Task to carry out
Please write out the listing exactly, leaving each picture out.

Supplied information
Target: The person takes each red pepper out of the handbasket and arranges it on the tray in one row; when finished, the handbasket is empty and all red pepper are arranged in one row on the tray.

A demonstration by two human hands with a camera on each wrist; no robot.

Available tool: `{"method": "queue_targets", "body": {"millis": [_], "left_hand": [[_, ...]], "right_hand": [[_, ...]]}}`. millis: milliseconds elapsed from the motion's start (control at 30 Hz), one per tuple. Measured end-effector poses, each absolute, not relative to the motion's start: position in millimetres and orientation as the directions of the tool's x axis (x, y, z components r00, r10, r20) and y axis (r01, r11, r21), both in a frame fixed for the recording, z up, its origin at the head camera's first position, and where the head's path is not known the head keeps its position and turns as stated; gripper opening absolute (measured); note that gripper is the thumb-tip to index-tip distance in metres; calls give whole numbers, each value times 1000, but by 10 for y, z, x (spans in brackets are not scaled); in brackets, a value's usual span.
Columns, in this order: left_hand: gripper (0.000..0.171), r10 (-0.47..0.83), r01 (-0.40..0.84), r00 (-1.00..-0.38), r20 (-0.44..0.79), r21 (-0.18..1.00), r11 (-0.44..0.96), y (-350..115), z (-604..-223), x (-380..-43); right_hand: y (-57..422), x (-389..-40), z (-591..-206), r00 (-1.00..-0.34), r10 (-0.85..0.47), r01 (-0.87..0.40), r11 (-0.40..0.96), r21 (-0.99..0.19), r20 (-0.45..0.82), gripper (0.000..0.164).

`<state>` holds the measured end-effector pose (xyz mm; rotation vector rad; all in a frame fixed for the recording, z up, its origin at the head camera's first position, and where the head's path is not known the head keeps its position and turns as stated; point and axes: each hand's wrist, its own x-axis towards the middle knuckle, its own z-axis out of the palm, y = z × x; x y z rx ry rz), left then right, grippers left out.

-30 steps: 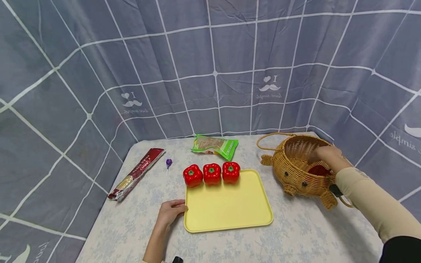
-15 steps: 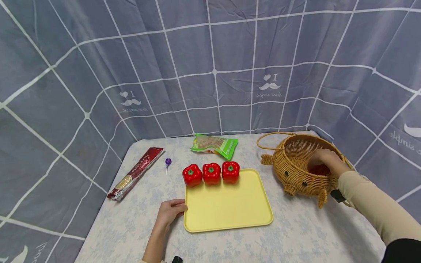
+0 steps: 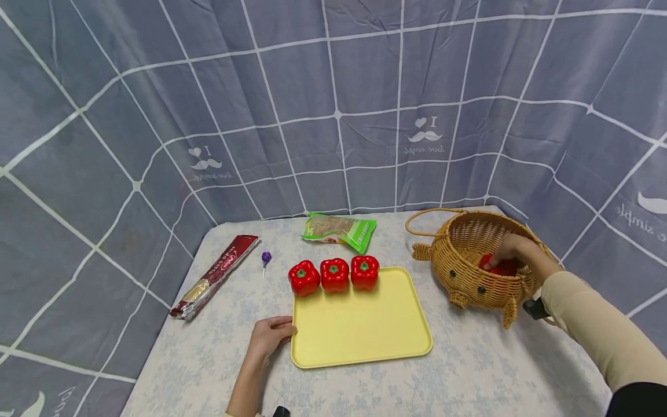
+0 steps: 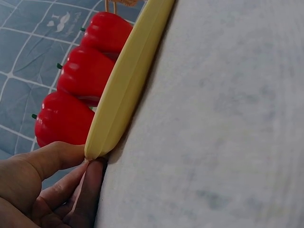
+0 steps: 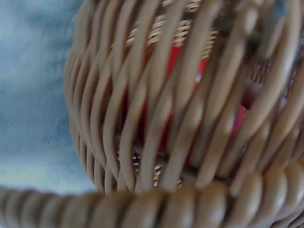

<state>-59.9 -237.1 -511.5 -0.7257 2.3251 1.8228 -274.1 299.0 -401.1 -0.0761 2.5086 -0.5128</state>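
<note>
In the head view my left hand (image 3: 271,337) pinches the left rim of a yellow tray (image 3: 359,333). The left wrist view shows the thumb on top of the rim and fingers (image 4: 88,192) beneath it. Three red bell peppers (image 3: 335,275) stand in a row along the tray's far edge. My right hand (image 3: 513,250) reaches down into a pig-shaped wicker basket (image 3: 461,286), its fingers curled over a red bell pepper (image 3: 501,266). Most of that pepper is hidden by the hand and the basket wall; in the right wrist view, red shows through the weave.
A green snack bag (image 3: 341,230) lies behind the peppers. Left of the tray are a purple lollipop (image 3: 266,258) and a long dark-red packet (image 3: 216,277). The basket's looped handle (image 3: 422,223) sticks out to its left. A grey-blue checked curtain (image 3: 292,116) surrounds the table.
My right hand has shifted slightly inside the basket, and more of the red pepper shows under it. The basket's near ear has swung left. My left hand stays at the tray.
</note>
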Motion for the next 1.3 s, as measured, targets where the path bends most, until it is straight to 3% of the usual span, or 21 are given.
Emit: {"method": "queue_targets", "body": {"millis": [133,300,633,933,1300], "left_hand": [[34,-305,-427,-880,-364,888,171,-2366,-5109,-601],[34,-308,-426,-879,-363,888,171,-2359,-5110,-605],[34,-316,-424,-880,-354,886,188,-2361,-5108,-611],[34,-306,-425,-882,-359,885,187,-2362,-5101,-609],[33,-306,-421,-883,-355,888,187,-2365,-5116,-610]], "right_hand": [[3001,-2742,-4020,-869,-198,54,874,-484,-454,49],[3011,-2715,-4041,-891,-266,-6,817,-576,-368,91],[2969,-2648,-4037,-961,-172,-6,794,-608,-216,86],[2869,-2598,-3930,-981,-136,-1,714,-700,-137,92],[2801,-2464,-3812,-986,-122,-3,686,-728,-111,97]]}}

Your solution
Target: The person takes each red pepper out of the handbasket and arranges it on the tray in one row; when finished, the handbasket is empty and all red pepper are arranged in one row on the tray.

A demonstration by two human hands with a camera on each wrist; no robot.

Available tool: `{"method": "queue_targets", "body": {"millis": [_], "left_hand": [[_, ...]], "right_hand": [[_, ...]]}}`. millis: milliseconds elapsed from the motion's start (control at 30 Hz), one per tuple. Measured end-effector poses, each absolute, not relative to the motion's start: position in millimetres and orientation as the directions of the tool's x axis (x, y, z components r00, r10, r20) and y axis (r01, r11, r21), both in a frame fixed for the recording, z up, its origin at the head camera's first position, and where the head's path is not known the head keeps its position and turns as stated; gripper opening absolute (measured); note that gripper is the thumb-tip to index-tip distance in metres; calls give whole numbers, each value times 1000, but by 10 for y, z, x (spans in brackets are not scaled); in brackets, a value's usual span.
Columns, in this order: left_hand: gripper (0.000..0.171), r10 (-0.47..0.83), r01 (-0.40..0.84), r00 (-1.00..-0.38), r20 (-0.44..0.79), r21 (-0.18..1.00), r11 (-0.44..0.96), y (-350..115), z (-604..-223), x (-380..-43); right_hand: y (-57..422), x (-389..-40), z (-591..-206), r00 (-1.00..-0.34), r10 (-0.85..0.47), r01 (-0.87..0.40), r11 (-0.40..0.96), r21 (-0.99..0.19), r20 (-0.45..0.82), gripper (0.000..0.164).

`<state>` holds the measured end-effector pose (xyz mm; rotation vector rad; all in a frame fixed for the recording, z up, its origin at the head camera's first position, and where the head's path is not known the head keeps its position and turns as stated; point and axes: each hand's wrist, its own x-axis towards the middle knuckle, its own z-axis out of the palm, y = z × x; x y z rx ry rz), left then right, grippers left out.

-30 steps: 
-15 steps: 
+0 steps: 
+0 steps: 
+0 steps: 

<state>-59.9 -237.1 -511.5 -0.7257 2.3251 1.8228 -274.1 299.0 -401.1 -0.0761 2.5086 -0.5128</state>
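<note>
In the head view my left hand (image 3: 271,337) pinches the left rim of a yellow tray (image 3: 359,333). The left wrist view shows the thumb on top of the rim and fingers (image 4: 88,192) beneath it. Three red bell peppers (image 3: 335,275) stand in a row along the tray's far edge. My right hand (image 3: 513,250) reaches down into a pig-shaped wicker basket (image 3: 461,286), its fingers curled over a red bell pepper (image 3: 501,266). Most of that pepper is hidden by the hand and the basket wall; in the right wrist view, red shows through the weave.
A green snack bag (image 3: 341,230) lies behind the peppers. Left of the tray are a purple lollipop (image 3: 266,258) and a long dark-red packet (image 3: 216,277). The basket's looped handle (image 3: 422,223) sticks out to its left. A grey-blue checked curtain (image 3: 292,116) surrounds the table.
My right hand has shifted slightly inside the basket, and more of the red pepper shows under it. The basket's near ear has swung left. My left hand stays at the tray.
</note>
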Motion for the next 1.3 s, as measured, targets where the path bends most, until it is straight to 3% of the usual span, or 21 are given.
Emit: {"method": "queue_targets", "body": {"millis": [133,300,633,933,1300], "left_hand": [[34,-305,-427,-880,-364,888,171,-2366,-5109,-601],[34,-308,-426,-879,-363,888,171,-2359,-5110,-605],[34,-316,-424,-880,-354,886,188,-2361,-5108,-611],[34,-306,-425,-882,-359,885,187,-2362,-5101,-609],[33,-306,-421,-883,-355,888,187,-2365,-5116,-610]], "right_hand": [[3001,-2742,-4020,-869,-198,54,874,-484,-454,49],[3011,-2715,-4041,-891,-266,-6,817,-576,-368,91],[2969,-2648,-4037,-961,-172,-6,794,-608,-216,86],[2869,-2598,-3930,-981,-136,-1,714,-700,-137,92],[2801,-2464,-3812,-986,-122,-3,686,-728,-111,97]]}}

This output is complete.